• [Work request] Line count for "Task": tally the lines of the records below that contain it, and give only that number.

··· Supplied material

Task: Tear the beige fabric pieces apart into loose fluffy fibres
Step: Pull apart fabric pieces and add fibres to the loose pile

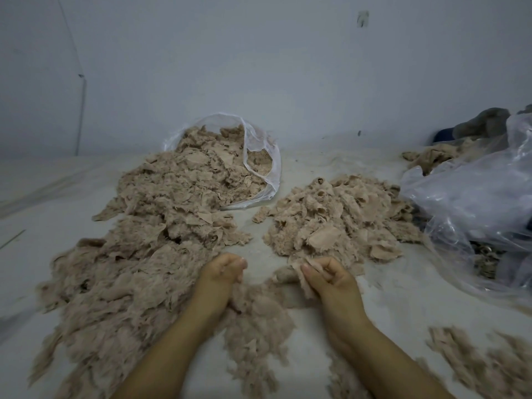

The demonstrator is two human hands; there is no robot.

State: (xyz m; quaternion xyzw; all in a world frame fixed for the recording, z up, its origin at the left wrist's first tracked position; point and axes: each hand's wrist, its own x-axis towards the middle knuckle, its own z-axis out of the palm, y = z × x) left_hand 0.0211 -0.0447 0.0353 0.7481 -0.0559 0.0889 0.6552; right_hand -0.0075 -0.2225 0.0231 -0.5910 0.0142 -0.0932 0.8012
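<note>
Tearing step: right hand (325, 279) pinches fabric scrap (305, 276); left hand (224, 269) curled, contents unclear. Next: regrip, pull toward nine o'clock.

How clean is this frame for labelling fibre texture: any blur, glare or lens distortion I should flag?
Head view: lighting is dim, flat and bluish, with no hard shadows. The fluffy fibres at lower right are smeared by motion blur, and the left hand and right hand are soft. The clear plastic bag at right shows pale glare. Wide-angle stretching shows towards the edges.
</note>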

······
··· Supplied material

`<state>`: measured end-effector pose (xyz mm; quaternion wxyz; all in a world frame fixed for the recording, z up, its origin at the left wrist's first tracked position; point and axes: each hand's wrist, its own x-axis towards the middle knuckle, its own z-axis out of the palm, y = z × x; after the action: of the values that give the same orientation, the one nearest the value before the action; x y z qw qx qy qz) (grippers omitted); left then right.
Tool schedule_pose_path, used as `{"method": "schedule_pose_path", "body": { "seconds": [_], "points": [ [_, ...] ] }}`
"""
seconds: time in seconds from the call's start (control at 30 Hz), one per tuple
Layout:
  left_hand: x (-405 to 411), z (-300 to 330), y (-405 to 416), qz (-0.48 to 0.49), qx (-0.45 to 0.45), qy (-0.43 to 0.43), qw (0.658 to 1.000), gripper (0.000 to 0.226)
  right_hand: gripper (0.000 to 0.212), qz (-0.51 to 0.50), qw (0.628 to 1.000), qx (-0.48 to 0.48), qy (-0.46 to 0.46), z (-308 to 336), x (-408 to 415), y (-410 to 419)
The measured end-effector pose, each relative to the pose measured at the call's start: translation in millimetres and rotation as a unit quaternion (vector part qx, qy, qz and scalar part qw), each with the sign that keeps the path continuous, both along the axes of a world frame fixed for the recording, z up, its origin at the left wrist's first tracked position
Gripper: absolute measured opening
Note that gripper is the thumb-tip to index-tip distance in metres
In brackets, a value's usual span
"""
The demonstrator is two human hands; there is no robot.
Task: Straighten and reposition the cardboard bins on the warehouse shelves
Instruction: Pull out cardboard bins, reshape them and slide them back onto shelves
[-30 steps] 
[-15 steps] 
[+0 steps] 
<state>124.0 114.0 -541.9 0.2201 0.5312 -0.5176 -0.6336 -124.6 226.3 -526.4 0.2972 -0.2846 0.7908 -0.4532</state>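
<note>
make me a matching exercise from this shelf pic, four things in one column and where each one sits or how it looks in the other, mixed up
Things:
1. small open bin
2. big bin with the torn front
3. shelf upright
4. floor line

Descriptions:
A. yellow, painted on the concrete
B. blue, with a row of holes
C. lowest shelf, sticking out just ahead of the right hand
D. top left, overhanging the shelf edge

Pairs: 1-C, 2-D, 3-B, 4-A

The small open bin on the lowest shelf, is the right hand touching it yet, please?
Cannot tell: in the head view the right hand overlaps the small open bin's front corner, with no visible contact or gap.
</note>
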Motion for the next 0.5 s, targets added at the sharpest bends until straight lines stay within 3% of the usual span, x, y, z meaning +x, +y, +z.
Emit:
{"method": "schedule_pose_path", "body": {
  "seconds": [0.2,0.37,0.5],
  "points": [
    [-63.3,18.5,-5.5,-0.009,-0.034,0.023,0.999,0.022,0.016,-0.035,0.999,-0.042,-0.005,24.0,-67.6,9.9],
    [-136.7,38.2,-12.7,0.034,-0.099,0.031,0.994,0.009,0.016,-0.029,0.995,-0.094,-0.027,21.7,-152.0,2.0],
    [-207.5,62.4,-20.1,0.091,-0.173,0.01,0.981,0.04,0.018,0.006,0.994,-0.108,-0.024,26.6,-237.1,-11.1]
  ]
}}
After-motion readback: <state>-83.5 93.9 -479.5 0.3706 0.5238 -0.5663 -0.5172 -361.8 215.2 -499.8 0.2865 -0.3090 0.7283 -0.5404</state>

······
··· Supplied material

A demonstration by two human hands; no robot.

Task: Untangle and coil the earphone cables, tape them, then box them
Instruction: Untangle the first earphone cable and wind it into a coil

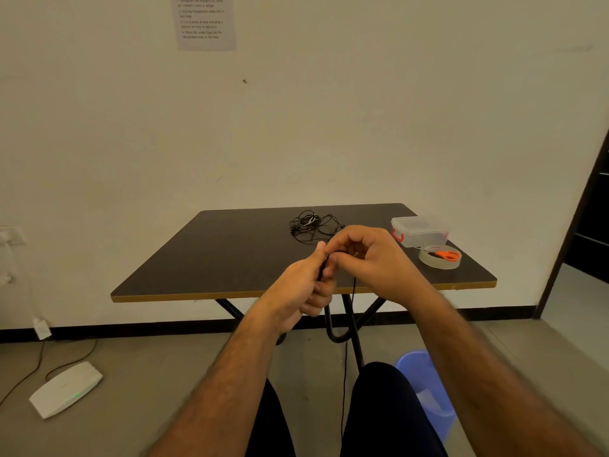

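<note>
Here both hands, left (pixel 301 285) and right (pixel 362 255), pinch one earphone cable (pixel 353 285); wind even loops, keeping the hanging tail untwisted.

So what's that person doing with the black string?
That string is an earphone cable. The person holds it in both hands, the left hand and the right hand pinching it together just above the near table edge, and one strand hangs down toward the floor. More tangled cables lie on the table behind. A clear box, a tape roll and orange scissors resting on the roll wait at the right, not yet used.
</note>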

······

• [Result for this exercise] 3